▸ TASK:
Among the entries below, which lines include the string "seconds"? Show each one.

EXERCISE MATERIAL: Begin

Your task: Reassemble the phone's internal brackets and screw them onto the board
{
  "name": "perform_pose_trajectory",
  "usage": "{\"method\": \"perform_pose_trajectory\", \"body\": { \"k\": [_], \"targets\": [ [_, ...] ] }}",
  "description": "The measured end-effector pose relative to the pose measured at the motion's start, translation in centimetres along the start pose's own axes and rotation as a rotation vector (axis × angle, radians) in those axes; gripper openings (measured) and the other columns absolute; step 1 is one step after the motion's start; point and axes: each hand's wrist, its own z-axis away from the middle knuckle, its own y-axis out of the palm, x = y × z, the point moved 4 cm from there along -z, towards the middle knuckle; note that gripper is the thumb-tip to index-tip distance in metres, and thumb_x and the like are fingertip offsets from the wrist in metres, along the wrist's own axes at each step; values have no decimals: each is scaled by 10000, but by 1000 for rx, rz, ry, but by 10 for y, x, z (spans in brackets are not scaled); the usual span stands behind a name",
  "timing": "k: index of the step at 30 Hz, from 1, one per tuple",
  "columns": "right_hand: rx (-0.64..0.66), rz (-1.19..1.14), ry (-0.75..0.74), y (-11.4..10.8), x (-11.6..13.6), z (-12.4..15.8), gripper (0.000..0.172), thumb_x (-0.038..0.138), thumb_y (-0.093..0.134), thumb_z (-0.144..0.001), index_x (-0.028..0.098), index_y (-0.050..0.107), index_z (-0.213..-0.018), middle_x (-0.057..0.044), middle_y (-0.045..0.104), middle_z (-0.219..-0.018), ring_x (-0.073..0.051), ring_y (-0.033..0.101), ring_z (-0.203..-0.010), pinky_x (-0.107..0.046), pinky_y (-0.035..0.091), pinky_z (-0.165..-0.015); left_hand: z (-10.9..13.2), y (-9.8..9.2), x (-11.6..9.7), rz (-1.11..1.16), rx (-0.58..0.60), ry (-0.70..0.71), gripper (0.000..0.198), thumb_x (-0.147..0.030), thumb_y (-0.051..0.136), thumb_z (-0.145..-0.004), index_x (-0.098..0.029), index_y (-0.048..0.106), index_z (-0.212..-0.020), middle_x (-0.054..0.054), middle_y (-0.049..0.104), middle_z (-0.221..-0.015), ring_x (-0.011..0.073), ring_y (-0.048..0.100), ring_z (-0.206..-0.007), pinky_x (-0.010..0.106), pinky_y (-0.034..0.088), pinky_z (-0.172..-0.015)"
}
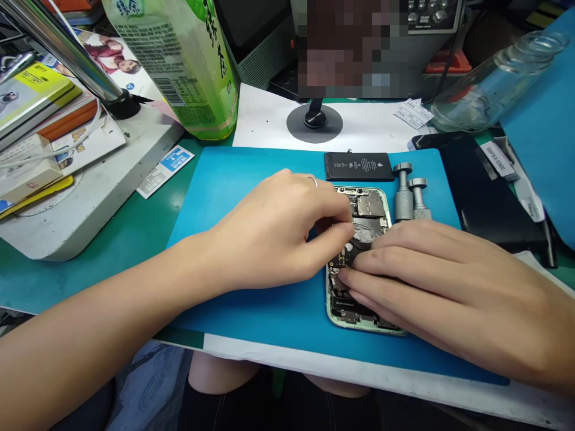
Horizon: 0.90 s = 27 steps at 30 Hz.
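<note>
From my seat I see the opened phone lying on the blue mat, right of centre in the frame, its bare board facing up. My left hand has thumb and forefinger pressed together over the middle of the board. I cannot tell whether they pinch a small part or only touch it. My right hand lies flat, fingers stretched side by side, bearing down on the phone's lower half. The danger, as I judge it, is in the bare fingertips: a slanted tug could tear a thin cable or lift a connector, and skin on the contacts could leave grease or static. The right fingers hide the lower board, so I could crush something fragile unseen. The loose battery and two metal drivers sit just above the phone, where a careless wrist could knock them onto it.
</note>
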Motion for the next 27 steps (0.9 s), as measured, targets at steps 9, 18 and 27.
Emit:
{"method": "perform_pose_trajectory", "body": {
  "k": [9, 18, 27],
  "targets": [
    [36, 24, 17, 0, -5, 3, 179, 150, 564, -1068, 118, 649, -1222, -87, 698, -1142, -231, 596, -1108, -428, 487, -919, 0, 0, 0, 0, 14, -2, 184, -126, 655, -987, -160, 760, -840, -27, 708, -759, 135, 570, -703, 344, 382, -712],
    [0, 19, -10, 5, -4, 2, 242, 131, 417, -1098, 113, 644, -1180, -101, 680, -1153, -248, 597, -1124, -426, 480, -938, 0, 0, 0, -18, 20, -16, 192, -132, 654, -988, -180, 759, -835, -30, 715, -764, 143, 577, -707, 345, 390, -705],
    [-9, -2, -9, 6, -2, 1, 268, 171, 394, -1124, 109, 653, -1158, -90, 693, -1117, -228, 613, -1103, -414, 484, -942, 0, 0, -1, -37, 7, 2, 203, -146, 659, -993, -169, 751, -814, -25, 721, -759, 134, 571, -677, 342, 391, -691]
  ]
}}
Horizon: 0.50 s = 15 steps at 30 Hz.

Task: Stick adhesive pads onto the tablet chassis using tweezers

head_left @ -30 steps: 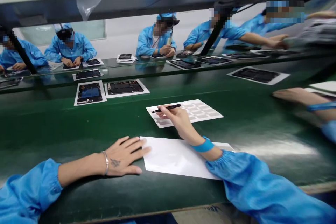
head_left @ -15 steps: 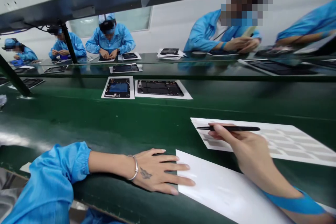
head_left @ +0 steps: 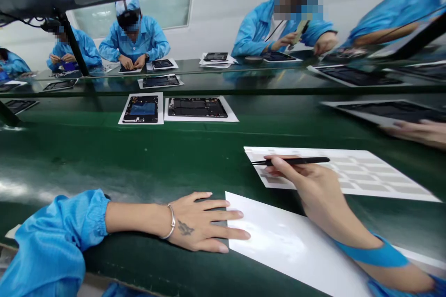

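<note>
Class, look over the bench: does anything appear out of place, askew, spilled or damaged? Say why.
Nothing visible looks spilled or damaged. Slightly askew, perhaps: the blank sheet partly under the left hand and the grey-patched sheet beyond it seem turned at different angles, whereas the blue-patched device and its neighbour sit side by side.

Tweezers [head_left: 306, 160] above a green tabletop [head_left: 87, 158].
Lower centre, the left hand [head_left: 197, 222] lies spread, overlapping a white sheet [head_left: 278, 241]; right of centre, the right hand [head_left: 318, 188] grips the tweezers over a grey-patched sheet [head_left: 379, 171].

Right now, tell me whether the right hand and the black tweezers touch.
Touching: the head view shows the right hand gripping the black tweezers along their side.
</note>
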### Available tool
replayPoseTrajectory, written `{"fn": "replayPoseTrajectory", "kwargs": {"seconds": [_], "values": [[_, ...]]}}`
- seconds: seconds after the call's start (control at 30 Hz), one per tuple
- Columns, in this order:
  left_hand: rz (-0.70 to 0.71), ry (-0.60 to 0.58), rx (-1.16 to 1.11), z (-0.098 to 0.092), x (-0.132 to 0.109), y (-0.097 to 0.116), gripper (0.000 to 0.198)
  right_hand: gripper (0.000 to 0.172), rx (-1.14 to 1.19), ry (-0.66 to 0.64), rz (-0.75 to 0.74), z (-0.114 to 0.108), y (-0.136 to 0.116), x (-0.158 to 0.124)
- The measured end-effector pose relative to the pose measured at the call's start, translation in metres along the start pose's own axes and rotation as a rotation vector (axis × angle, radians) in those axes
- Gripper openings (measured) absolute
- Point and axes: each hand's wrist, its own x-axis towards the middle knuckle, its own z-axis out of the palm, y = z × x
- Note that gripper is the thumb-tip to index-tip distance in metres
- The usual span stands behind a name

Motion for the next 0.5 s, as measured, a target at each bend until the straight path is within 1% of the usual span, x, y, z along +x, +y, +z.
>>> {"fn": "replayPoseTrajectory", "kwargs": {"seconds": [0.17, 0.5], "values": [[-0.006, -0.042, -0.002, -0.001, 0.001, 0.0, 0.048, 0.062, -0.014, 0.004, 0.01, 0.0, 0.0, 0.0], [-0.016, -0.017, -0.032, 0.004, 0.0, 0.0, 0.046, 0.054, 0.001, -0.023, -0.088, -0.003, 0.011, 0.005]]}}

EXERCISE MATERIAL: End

▸ RESPONSE:
replayPoseTrajectory, written `{"fn": "replayPoseTrajectory", "kwargs": {"seconds": [_], "values": [[_, ...]]}}`
- seconds: seconds after the call's start (control at 30 Hz), one per tuple
>>> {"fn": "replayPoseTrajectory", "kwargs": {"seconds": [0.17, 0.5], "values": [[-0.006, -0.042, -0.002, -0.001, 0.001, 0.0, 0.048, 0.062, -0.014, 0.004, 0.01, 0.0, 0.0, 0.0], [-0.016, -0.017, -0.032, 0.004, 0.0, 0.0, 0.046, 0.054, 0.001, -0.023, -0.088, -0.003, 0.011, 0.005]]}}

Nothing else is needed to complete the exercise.